Friends, in this year of the Ghostbusters revival, I would like to talk about some paranormal phenomena: floating point value migration. The problem statement here is simple:

- We have a large collection of numbers in one system
- We copy those numbers to another system
- Wanting to be sure the copy was successful, we compare the two sets of numbers using a test
- Naively, we would assume the numbers in the two systems should be “exactly” the same
- Huge numbers of the values are different and fail the test

What’s going on? There’s a 95.6999999999% chance that floating point numbers are what is going on, and if you aren’t afraid of floating point numbers, well, a little fear might be good.

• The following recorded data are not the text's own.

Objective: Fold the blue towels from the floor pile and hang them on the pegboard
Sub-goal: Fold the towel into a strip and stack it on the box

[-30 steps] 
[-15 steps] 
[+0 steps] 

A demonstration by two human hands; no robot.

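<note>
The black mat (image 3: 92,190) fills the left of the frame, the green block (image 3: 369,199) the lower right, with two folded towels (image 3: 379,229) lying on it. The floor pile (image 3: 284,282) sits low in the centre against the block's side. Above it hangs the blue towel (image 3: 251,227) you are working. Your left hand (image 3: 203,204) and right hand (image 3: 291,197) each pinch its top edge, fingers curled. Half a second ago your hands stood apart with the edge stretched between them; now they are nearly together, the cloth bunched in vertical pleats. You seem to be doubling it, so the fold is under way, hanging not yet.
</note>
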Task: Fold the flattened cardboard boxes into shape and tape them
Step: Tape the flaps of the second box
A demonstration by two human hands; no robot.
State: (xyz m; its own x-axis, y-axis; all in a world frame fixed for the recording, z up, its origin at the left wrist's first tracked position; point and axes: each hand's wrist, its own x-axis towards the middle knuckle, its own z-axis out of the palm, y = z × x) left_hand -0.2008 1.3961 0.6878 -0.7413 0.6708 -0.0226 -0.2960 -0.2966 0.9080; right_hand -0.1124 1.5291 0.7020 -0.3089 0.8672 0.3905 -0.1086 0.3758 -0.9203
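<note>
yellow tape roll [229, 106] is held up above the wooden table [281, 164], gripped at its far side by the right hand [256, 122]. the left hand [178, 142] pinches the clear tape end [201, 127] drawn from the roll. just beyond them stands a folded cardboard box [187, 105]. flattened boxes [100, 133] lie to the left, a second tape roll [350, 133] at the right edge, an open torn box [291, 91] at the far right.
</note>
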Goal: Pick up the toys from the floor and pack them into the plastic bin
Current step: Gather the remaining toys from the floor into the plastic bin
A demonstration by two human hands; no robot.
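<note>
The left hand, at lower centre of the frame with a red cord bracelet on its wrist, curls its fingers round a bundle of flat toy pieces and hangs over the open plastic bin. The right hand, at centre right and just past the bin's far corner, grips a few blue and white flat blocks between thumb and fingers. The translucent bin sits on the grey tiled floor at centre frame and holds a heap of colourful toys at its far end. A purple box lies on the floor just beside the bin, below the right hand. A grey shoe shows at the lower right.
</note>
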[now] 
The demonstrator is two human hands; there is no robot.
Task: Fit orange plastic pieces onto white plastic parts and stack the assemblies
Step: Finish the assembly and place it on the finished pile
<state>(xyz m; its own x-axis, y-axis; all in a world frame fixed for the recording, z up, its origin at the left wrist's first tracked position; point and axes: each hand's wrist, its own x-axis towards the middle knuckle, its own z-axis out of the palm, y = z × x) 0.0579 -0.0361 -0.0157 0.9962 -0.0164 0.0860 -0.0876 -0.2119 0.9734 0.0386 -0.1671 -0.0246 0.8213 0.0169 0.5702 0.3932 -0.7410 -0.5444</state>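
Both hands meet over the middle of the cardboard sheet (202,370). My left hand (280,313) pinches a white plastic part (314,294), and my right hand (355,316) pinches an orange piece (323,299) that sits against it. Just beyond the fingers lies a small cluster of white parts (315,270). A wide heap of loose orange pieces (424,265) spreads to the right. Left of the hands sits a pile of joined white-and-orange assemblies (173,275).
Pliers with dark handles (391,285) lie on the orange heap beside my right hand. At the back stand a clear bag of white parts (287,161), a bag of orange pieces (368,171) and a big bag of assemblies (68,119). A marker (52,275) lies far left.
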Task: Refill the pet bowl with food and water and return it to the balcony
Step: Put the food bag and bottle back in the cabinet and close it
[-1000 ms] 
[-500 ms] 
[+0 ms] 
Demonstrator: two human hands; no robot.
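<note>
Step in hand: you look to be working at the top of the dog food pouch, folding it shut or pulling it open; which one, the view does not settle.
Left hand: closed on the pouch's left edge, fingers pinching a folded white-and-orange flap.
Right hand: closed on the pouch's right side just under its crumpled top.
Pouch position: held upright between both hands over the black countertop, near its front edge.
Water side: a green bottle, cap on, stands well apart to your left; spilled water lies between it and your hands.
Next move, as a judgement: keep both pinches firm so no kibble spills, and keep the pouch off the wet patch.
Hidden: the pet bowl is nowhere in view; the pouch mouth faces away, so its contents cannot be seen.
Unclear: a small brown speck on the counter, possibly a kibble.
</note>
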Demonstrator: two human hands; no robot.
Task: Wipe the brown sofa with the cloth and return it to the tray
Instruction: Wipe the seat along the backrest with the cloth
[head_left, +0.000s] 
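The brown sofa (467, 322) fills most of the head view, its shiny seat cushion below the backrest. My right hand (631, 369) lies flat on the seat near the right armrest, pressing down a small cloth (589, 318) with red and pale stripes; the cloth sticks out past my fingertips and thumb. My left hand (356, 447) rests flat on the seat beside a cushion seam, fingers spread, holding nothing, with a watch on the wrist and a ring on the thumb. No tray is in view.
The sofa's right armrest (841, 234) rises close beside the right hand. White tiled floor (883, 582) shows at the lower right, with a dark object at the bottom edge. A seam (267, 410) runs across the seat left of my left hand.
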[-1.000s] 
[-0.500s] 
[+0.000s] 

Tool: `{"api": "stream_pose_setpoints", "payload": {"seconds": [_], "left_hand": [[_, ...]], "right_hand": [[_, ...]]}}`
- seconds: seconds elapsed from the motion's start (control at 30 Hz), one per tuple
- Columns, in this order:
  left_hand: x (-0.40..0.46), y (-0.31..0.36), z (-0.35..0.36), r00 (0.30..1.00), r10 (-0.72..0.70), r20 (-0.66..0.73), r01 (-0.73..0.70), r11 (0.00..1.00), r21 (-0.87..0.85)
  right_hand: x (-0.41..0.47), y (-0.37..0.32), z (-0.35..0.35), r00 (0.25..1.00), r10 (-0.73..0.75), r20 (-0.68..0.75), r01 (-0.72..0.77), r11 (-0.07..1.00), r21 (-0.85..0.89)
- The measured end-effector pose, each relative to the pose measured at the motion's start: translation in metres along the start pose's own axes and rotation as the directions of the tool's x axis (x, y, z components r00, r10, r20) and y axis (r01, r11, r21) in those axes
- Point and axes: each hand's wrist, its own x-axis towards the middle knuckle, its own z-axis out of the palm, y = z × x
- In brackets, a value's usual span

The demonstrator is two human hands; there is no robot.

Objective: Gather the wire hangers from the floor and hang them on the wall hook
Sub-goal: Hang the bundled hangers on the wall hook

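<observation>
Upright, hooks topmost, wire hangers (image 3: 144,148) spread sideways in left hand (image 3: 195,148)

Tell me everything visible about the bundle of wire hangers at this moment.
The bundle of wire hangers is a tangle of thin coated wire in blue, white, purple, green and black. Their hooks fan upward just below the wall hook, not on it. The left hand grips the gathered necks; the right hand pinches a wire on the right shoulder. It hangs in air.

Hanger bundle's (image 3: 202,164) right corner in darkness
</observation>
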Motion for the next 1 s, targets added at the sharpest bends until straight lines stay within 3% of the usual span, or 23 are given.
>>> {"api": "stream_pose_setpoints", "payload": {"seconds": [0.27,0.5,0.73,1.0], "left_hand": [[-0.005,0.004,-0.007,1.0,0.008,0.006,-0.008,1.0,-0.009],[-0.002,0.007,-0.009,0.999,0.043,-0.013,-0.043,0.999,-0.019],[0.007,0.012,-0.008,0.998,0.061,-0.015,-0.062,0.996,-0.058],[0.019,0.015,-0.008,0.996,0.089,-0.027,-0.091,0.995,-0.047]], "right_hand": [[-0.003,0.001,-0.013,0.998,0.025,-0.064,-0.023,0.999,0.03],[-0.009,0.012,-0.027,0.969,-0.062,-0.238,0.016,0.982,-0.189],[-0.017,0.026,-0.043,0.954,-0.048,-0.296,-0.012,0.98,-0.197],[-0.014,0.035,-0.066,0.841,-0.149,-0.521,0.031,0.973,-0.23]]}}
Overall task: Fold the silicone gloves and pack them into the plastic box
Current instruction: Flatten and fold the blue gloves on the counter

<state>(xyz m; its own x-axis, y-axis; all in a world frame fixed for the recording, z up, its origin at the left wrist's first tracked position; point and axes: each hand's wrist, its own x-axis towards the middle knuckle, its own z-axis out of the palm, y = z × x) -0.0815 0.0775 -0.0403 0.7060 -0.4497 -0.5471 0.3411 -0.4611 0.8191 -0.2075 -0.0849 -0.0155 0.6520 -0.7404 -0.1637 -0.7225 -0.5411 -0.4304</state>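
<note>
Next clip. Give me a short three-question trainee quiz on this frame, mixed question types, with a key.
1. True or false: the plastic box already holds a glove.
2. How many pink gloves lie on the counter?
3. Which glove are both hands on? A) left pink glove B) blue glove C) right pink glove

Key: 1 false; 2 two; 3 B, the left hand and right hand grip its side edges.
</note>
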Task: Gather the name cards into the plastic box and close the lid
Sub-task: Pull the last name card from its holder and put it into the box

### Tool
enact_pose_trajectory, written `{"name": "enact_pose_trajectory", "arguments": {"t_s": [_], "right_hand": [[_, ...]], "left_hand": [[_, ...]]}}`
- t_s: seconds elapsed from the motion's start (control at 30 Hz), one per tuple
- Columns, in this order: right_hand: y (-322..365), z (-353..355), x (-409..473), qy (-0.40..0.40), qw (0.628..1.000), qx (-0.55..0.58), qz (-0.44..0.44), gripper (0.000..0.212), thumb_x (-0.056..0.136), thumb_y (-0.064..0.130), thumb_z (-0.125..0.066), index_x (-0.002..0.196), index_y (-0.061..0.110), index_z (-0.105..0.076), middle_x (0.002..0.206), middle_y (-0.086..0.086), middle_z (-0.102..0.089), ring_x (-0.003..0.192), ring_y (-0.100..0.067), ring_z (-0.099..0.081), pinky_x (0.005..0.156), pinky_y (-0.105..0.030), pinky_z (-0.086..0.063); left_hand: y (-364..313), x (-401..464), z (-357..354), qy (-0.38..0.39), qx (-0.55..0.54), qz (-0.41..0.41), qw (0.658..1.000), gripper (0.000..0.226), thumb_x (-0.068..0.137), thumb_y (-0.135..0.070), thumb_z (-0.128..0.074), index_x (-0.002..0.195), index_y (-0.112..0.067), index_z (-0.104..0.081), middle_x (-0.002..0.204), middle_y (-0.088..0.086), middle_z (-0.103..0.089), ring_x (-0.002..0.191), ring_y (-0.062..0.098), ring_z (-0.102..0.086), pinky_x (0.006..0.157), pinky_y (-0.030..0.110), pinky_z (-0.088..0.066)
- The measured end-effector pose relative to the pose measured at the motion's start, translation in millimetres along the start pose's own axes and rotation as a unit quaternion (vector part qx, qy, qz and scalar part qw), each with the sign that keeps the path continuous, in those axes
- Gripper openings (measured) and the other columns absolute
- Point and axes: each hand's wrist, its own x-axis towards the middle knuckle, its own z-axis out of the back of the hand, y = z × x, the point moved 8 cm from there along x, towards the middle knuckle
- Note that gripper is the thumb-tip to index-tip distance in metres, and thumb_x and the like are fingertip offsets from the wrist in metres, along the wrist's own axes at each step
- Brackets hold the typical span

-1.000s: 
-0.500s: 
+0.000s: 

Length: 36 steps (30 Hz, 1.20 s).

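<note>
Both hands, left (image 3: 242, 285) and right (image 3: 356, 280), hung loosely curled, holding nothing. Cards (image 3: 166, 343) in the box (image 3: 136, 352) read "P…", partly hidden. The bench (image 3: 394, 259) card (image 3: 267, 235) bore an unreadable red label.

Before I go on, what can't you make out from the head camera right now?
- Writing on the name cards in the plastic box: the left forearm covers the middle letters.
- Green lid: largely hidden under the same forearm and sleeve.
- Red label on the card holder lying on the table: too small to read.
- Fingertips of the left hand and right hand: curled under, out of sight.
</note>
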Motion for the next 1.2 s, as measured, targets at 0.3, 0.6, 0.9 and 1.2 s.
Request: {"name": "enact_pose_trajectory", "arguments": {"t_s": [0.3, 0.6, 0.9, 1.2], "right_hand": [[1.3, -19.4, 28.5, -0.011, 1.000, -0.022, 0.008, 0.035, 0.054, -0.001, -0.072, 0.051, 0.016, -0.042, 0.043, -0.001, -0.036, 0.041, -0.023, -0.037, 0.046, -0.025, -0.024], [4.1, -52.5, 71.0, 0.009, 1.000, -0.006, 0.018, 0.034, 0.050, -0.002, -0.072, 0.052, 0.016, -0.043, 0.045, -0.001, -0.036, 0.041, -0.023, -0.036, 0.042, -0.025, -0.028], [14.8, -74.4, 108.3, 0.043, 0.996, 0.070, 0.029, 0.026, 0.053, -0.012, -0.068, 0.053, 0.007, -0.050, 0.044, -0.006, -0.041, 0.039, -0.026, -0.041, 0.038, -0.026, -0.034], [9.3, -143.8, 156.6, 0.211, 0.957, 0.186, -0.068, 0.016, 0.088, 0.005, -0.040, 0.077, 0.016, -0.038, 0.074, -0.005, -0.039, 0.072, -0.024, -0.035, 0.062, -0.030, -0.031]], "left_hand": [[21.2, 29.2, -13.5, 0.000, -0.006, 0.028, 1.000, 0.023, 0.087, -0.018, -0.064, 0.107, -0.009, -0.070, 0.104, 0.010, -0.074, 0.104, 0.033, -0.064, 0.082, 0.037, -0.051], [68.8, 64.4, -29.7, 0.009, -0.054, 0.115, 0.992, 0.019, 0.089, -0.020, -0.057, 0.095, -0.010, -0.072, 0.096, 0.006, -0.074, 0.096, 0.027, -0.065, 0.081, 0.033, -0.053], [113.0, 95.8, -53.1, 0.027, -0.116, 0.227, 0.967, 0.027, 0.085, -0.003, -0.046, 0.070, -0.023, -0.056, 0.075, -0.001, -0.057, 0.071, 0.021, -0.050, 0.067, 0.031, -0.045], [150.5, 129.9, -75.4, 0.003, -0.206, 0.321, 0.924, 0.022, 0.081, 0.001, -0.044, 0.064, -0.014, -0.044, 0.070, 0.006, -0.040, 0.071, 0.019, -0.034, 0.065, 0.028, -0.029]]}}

## Review: Floating Point Drift

All numbers stored digitally are, by definition, rounded to the nearest single value that the digital representation can store. Sometimes that rounded value is precisely the original value, and sometimes it’s just a tiny fraction different than the original. The number 8 can be represented exactly and conveniently in a digital form, while the number 1/3 might have to be stored as 0.333333, which is almost 1/3, but not precisely 1/3. We do this as a matter of course all day long, and most of the time it works without too much effort, because the rounding increment is small relative to the number we are trying to store.

Consider this illustration. The red arrow represents exactly a real number we intend to store, and the black number lines represent the resolution or coarseness of two possible kinds of digital representations, A and B, of that real number:

When the number is stored, it will have to be adjusted to one or the other black tick on the number lines, because it’s not possible to store the real, exact value. The density of those tick marks depends on the digital representation (data type) of the number.

Importantly, if that number’s representation is changed to another data type, say from A to B, then it may shift slightly because it has to be a value at the resolution of B. If we move it to a third representation, it might shift again. How this value relates to the original is not something you can test any longer using equality. This might all seem academic unless you have really had to process data in this way, where it changes in flight, and explain that baffling change to users or managers, etc. This has real consequences if, for example, you are moving data from a database to a file and back, or representing it in an application but storing it in a file, or comparing floating point numbers in a hadoop system to those in a relational database.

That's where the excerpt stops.